Kill Your Idols dissects the records you love

What if everything you ever thought about your record collection turned out to be wrong? What if all the albums you grew up listening to—the ones that formed the soundtrack to your sad little life—were ultimately revealed to be unworthy of all the time you spent learning every lyric, every inflection, every air-drum fill? For most of us, it would be tantamount to finding out that, whatever our interpretation, God didn't really exist. Reading Kill Your Idols, a new collection of essays edited by Chicago-based music critics Jim DeRogatis and Carmél Carrillo, is a bit like having all your musical balloons burst one by painful one. It also happens to be one of the most engaging musical reads to come down the pike in a long time.

Consisting of 34 short reconsiderations and, in some cases, complete deconstructions of some of the most universally respected rock albums in history, the book takes aim at titles ranging from Sgt. Pepper's Lonely Hearts Club Band to Wilco's Yankee Hotel Foxtrot and, with surprising frequency, hits the bulls eye. As a reminder that some of the albums we love as music aficionados we love simply because most everyone else claims to, the book is a work of genius. As an impetus for re-evaluating our various analyses of and conclusions about the included pieces of music, it's thought-provoking. As a debunking of our deepest personal thoughts on these records, it falls short.

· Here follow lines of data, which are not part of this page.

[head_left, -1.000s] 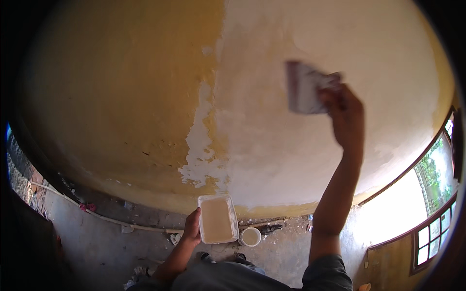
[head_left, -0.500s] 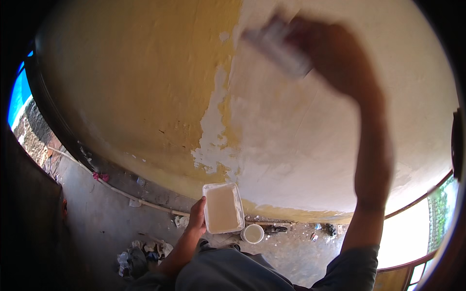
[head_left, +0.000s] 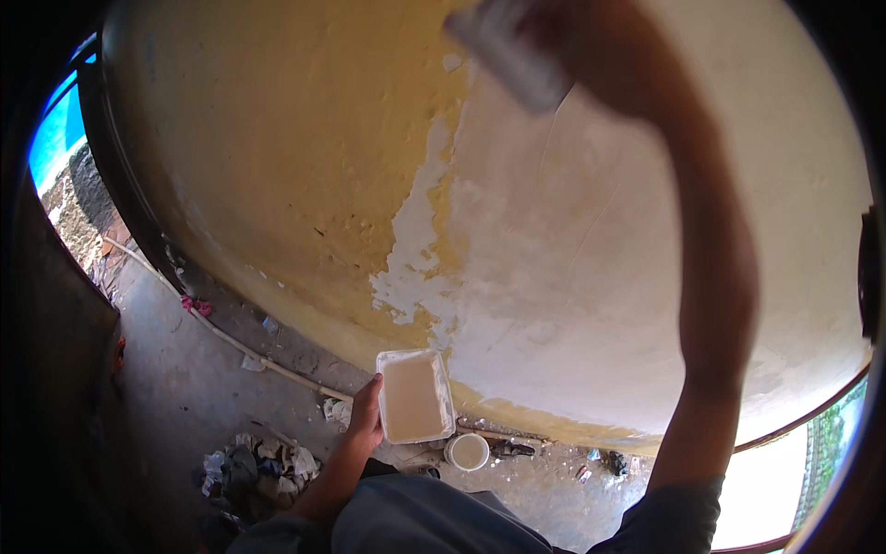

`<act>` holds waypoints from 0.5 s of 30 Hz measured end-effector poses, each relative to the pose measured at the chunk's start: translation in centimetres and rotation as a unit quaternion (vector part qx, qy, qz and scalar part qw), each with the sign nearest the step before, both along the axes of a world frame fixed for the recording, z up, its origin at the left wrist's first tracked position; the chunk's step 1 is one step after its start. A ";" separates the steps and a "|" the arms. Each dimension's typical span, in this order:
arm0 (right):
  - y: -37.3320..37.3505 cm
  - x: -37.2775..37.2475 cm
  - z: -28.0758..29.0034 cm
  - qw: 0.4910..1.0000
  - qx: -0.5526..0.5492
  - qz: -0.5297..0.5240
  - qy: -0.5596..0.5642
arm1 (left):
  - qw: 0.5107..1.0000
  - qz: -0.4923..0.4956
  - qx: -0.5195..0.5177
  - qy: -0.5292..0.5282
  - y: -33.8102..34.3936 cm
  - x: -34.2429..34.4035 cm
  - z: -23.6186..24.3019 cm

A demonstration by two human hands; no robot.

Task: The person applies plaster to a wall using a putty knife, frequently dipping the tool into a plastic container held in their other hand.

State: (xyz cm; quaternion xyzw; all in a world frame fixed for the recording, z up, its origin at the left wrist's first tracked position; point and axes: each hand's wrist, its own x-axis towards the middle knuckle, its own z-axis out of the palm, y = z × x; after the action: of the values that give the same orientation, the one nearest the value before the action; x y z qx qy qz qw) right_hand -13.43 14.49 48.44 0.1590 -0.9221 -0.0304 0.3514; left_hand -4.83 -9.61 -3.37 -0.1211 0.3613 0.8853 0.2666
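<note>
My left hand grips the left side of a white rectangular plastic tub of smooth beige paste, low in the middle. My right hand, blurred at the top, is closed on a pale, wide flat scraper held at the wall; whether its edge touches is unclear. The wall is yellow on the left with a ragged flaked white patch, and pale white to the right.
A round white bucket stands on the concrete floor below the tub. A long thin pole lies along the wall's foot. A rubbish pile is at lower left. Bright openings show at both edges.
My right hand and the scraper have moved up and to the left across the wall, tilting. My left hand still holds the tub, now slightly higher in view. The view has turned somewhat.
</note>
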 end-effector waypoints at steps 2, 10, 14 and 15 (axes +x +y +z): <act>-3.6 -0.6 -9.2 0.989 0.139 -0.021 -0.035 | 1.000 0.002 -0.012 -0.003 -1.2 -0.1 0.0; -4.0 4.4 5.0 0.964 -0.119 -0.057 0.229 | 0.998 -0.063 0.008 0.016 -1.7 -3.3 0.0; -5.2 0.7 -7.1 0.954 -0.239 0.054 0.172 | 0.997 -0.071 -0.014 0.020 -2.3 -4.1 0.1; -6.7 -0.4 -10.5 0.943 -0.306 0.063 0.116 | 0.996 -0.086 0.001 0.017 -2.1 -4.4 0.5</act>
State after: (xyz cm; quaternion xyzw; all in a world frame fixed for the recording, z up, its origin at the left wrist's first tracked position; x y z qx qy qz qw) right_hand -13.87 7.77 37.93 0.0973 -0.8278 0.2569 0.4892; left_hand -9.20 -11.70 -2.91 -0.0738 0.3739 0.8615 0.3355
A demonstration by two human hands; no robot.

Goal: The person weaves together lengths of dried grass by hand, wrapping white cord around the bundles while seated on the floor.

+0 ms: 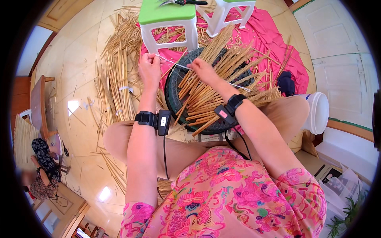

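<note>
— How is the white string [174,62] held?
— It is pinched by the left hand [150,68] and the right hand [203,71], stretched between them, near the stalks [200,101] and the green stool [166,14]

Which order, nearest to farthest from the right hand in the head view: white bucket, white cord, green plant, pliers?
1. White cord: pinched in the right hand, running left to the left hand.
2. Pliers: ahead, slightly left, on the green-topped stool.
3. White bucket: right side, beyond the right knee.
4. Green plant: lower right, near the rim.
</note>
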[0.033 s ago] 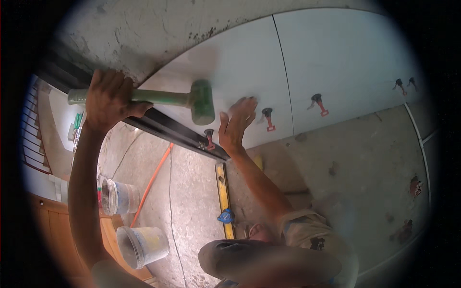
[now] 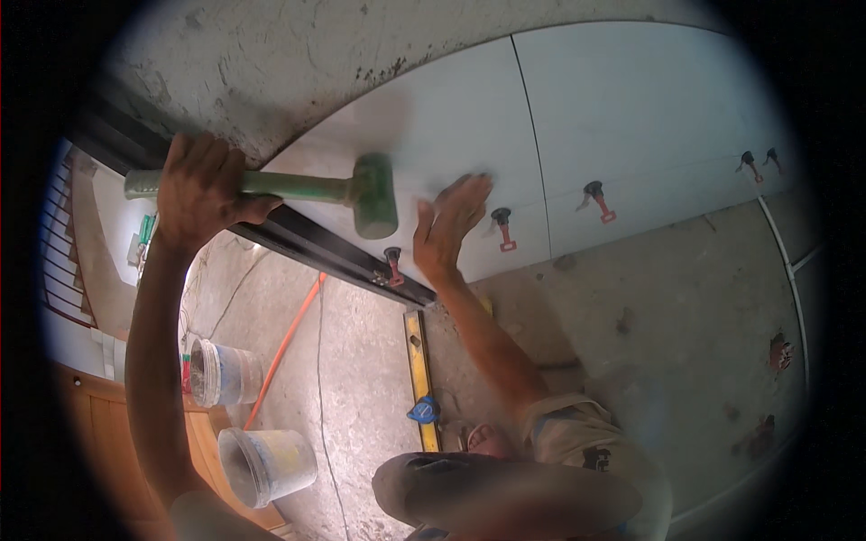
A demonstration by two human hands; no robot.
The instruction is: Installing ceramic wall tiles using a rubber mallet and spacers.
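Mallet (image 2: 311,187) at upper left looks head-heavy; left hand (image 2: 200,197) wraps mid-handle, decent spot imo. Right hand (image 2: 451,225): fingers extended, holding nothing, by probably brittle pale panel (image 2: 460,108).

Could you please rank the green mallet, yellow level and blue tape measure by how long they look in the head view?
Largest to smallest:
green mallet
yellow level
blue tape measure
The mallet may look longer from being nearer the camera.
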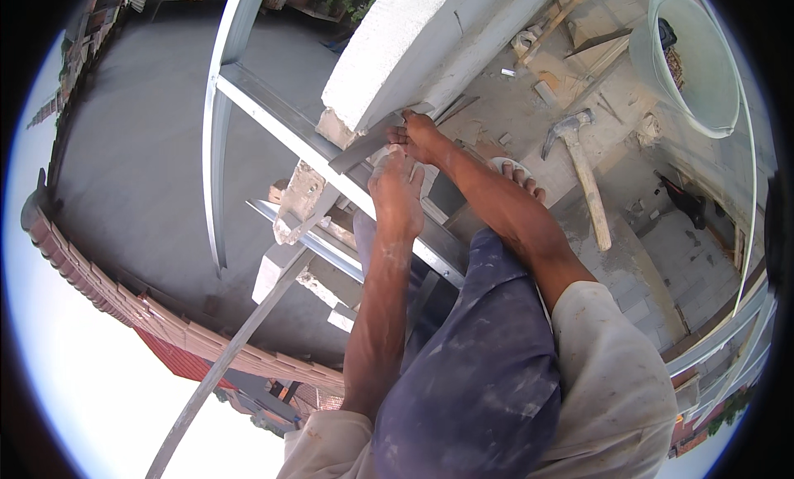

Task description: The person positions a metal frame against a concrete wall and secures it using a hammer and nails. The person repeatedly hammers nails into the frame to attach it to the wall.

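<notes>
A flat grey strip (361,152) lies slantwise across a silver metal channel (306,148), by the lower end of a white plastered block wall (389,57). My right hand (420,138) is closed round the strip near its far end. Beside it, my left hand (395,194) reaches up from below, its fingers bent at the strip and its thumb standing off to the right. The two hands' fingertips nearly meet. What lies under my left fingers is partly hidden. Below the wall's end, a broken mortar-crusted block (302,200) sits against the channel.
A hammer (583,169) with a wooden handle lies on the dusty ledge to the right. Beyond it stands a pale bucket (695,66) with dark things inside. Upright silver channel (217,140) rises at left, above a grey surface (141,148). My foot (519,177) shows beside my right forearm.
</notes>
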The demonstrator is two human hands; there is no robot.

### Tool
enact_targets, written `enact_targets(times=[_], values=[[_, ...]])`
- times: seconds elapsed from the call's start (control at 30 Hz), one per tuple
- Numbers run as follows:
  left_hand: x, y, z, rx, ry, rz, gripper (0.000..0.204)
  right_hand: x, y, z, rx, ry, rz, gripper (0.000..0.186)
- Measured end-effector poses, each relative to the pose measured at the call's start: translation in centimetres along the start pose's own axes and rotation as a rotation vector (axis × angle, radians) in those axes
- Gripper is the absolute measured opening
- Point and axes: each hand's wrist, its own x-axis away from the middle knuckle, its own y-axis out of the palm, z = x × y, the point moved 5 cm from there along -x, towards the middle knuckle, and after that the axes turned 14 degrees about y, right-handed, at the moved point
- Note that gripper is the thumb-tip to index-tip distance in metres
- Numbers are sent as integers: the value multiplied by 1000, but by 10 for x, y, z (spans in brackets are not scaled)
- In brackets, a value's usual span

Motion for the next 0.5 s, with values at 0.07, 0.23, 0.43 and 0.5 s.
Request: enact_targets(times=[0.07,0.23,0.43,0.5], values=[[-16,4,-16,83,-119,248,53,2,3,1,9,28,1,35],[-75,8,-48,157,126,268,51,12,5,-7,42,-14,-88,44],[-91,2,-57,133,305,501,51,18,9,-3,84,-25,-59,56],[-83,8,-53,170,262,568,49,19,7,-6,81,-42,-20,55]])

Still, it's at times well-wrought, at others truly hilarious. And, occasionally, it offers truths many of us have been unwilling or unable to accept about our music. If nothing else, Kill Your Idols sheds new light—cynical as it might be—on some increasingly tired and over-referenced rock gems. And that's all well and good, except that I'm now forced to reconsider my relationships with Pet Sounds, Harvest and Exile on Main Street. I hope I'm up to the task.